CARDIAC IMAGE INTEGRATION
Case presented by:
Question No. 1: Which of the following is true about integration of cardiac images?
A.Cardiac image integration (registration) is a rigid body registration as shown in Figure 76.1.
B.Cardiac motion and respiration can affect cardiac image integration.
C.Only 3D–3D image integration is possible.
Figure 76.1. Simplified rigid body registration process. Panel A represents projection of computed tomography (CT) and reference image. Panel B depicts initial step, which involves translation of centroids. Panel C involves scaling to calibrate both images. Panel D shows rotation of the image to minimize the sum of the squared distances between fiducial points.
Discussion
Due to lack of contrast differentiation between the area of interest and surrounding structures in a moving structure like the heart, and as there is a lack of proper intraprocedure guidance using current imaging techniques for ablation, cardiac image registration using CT, magnetic resonance imaging (MRI), ultrasound, and fluoroscopy is currently being investigated and clinically used for atrial fibrillation (AF) ablation. Cardiac image registration, in the context of left atrium (LA), is intermodal, with the acquired image and the real-time reference image residing in different image spaces, and involves optimization in which one image space is transformed into the other. Geometry-based methods, which include using fiducial points and/or surface-based techniques, are usually used for cardiac image registration. During fiducial point registration, fiducial points are either external skin markers or manually determined by marking anatomical landmarks, using mapping catheters. Usually, a minimum of 3 noncollinear points are needed for optimal registration. Recently, a catheter placed inside the coronary sinus (CS) has also been used as a fiducial marker for the purpose of registration. During surface registration, the process involves characterizing surfaces in each of the images and deriving the best transformation between them. Unlike rigid body registration, such as has been extensively used in imaging the brain, cardiac image registration is unique and challenging. In addition to the errors inherent with intermodal registration, such as errors in pixel and voxel dimension and errors due to fiducial point selection, there are errors specific to cardiac image registration, that is, errors due to cardiac motion during the cardiac cycle and due to respiration.
Technical Considerations
Technical considerations regarding CT and MRI have been described in detail in previous cases. Cardiac registration, in the context of the LA, is intermodal, with the acquired images and real-time reference image residing in different imaged spaces.

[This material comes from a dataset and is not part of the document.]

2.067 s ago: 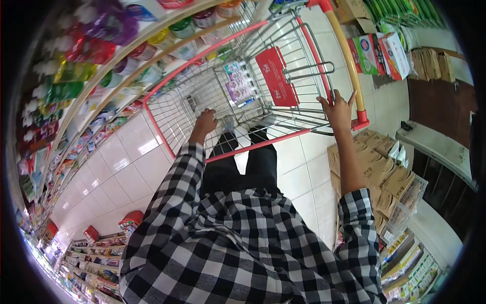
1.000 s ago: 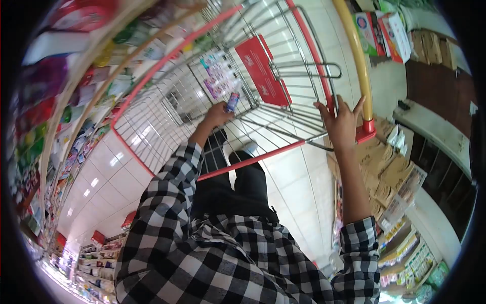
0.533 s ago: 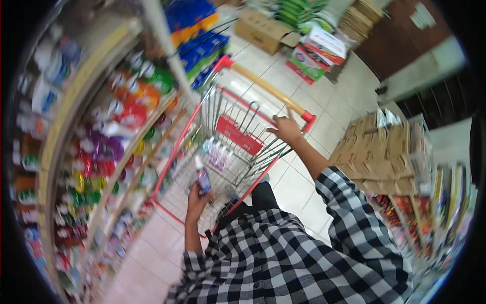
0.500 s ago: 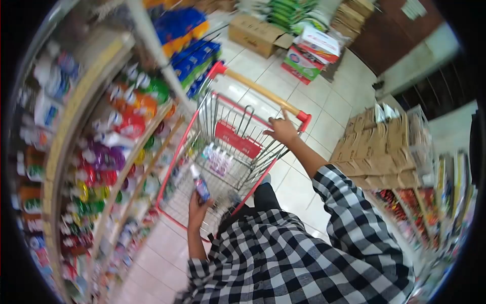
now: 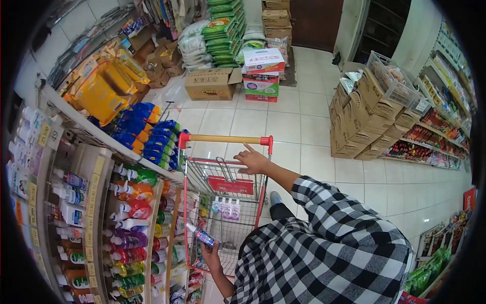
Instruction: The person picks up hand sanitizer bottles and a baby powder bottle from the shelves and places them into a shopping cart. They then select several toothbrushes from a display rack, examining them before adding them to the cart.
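Observation:
My left hand (image 5: 211,254) is wrapped round a small blue bottle (image 5: 204,236) with a white top, over the near left part of the cart. My right hand (image 5: 252,160) has its fingers spread just below the yellow handle (image 5: 225,138) of the shopping cart (image 5: 186,202), and holds nothing. Inside the cart, several small bottles (image 5: 230,209) with purple and white labels stand together near the red panel (image 5: 231,185).
Shelves (image 5: 94,218) of colourful pump bottles run along the left. Blue packs (image 5: 161,144) lie beyond them. An open carton (image 5: 210,85) and stacked boxes (image 5: 261,76) stand ahead on the tiled floor. More brown cartons (image 5: 362,119) are piled at right.
The view has turned and become sharper, with the cart now more upright in it. The bottle is still in my left hand, and my right hand remains by the handle with fingers apart.

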The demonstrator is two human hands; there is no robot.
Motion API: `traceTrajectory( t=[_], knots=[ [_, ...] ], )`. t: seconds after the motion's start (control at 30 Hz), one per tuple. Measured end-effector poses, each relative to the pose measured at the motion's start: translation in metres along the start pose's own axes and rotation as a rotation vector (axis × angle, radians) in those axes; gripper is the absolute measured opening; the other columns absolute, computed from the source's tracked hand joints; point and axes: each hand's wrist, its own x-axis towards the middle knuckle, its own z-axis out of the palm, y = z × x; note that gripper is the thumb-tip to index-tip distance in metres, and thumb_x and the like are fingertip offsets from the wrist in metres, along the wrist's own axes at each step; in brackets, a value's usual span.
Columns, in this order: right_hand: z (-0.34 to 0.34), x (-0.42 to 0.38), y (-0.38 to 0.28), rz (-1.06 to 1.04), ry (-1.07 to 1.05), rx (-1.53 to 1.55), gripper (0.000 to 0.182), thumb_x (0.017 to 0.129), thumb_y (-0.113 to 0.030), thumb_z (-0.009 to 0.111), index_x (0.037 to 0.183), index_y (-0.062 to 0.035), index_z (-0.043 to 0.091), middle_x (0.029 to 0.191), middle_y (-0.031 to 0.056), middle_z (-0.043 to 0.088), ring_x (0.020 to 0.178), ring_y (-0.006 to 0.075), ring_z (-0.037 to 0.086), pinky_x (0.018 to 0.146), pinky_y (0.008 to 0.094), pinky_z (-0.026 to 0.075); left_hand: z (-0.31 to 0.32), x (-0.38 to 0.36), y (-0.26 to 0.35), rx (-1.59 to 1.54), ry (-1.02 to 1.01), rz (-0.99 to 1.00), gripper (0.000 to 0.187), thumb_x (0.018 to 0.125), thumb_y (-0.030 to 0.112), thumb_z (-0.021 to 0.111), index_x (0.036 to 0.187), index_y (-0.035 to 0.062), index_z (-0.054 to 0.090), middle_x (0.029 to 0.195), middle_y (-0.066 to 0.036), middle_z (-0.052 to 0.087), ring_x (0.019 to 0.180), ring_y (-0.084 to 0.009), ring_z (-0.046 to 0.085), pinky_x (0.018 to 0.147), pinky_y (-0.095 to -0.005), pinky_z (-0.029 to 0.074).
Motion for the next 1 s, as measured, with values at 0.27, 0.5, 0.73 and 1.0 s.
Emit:
traceTrajectory(
  t=[0.27, 0.5, 0.73, 1.0],
  knots=[
    [0.032, -0.025, -0.144, 0.232, 0.277, 1.181, 0.040, 0.093, -0.027, 0.061, 0.122, -0.0015, 0.052, 0.106, 0.0092, 0.061, 0.097, 0.0180, 0.060, 0.086, 0.0323, 0.047, 0.022, -0.004, 0.052, 0.051, -0.170, 0.104, 0.050, 0.085, 0.005, 0.068, 0.129, 0.0000, 0.046, 0.105, -0.004, 0.056, 0.093, -0.0116, 0.054, 0.084, -0.0271, 0.045],
    [-0.009, -0.038, -0.207, 0.103, -0.277, 1.368, 0.029, 0.097, -0.027, 0.058, 0.110, -0.0010, 0.060, 0.089, 0.0016, 0.061, 0.084, 0.0074, 0.055, 0.077, 0.0240, 0.046, 0.032, -0.028, 0.053, 0.154, -0.274, 0.054, 0.047, 0.086, 0.007, 0.068, 0.127, -0.0020, 0.047, 0.105, -0.004, 0.056, 0.091, -0.0117, 0.054, 0.082, -0.0268, 0.046],
    [-0.020, -0.031, -0.203, 0.326, -0.258, 1.492, 0.048, 0.096, -0.044, 0.052, 0.110, 0.0004, 0.062, 0.081, 0.0049, 0.062, 0.071, 0.0136, 0.061, 0.069, 0.0280, 0.051, 0.042, -0.031, 0.059, 0.005, -0.231, 0.096, 0.044, 0.090, 0.008, 0.064, 0.128, -0.0027, 0.047, 0.112, -0.004, 0.055, 0.102, -0.0116, 0.053, 0.090, -0.0257, 0.041],
    [-0.047, -0.012, -0.215, 0.384, -0.293, 1.732, 0.052, 0.099, -0.044, 0.046, 0.103, 0.0059, 0.061, 0.079, 0.0071, 0.062, 0.073, 0.0125, 0.060, 0.070, 0.0270, 0.050, 0.044, -0.033, 0.086, -0.083, -0.212, 0.171, 0.053, 0.087, 0.006, 0.068, 0.132, -0.0051, 0.043, 0.114, -0.005, 0.055, 0.102, -0.0104, 0.052, 0.089, -0.0245, 0.041]
  ],
)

Registration algorithms involve the optimization of a cost function by the choice of a transformation T, which transforms one image space into the other. T can be either linear or nonlinear. Linear transformations are shape-preserving, and nonlinear transformations may deform both shape and size between images. A linear or nonlinear transformation decides the number of parameters involved in its definition. A linear transformation between three-dimensional (3D) spaces is defined by 6 parameters (or degrees of freedom), where 2 positions of a rigid body can always be related to one another in terms of 3 translations and 3 rotations. As the voxel sizes in each image may not be similar for calibration purposes, 3 extra degrees of freedom, equating to scaling in each direction, are needed. A nonlinear transformation, as it may deform both shape and size, will require more degrees of freedom.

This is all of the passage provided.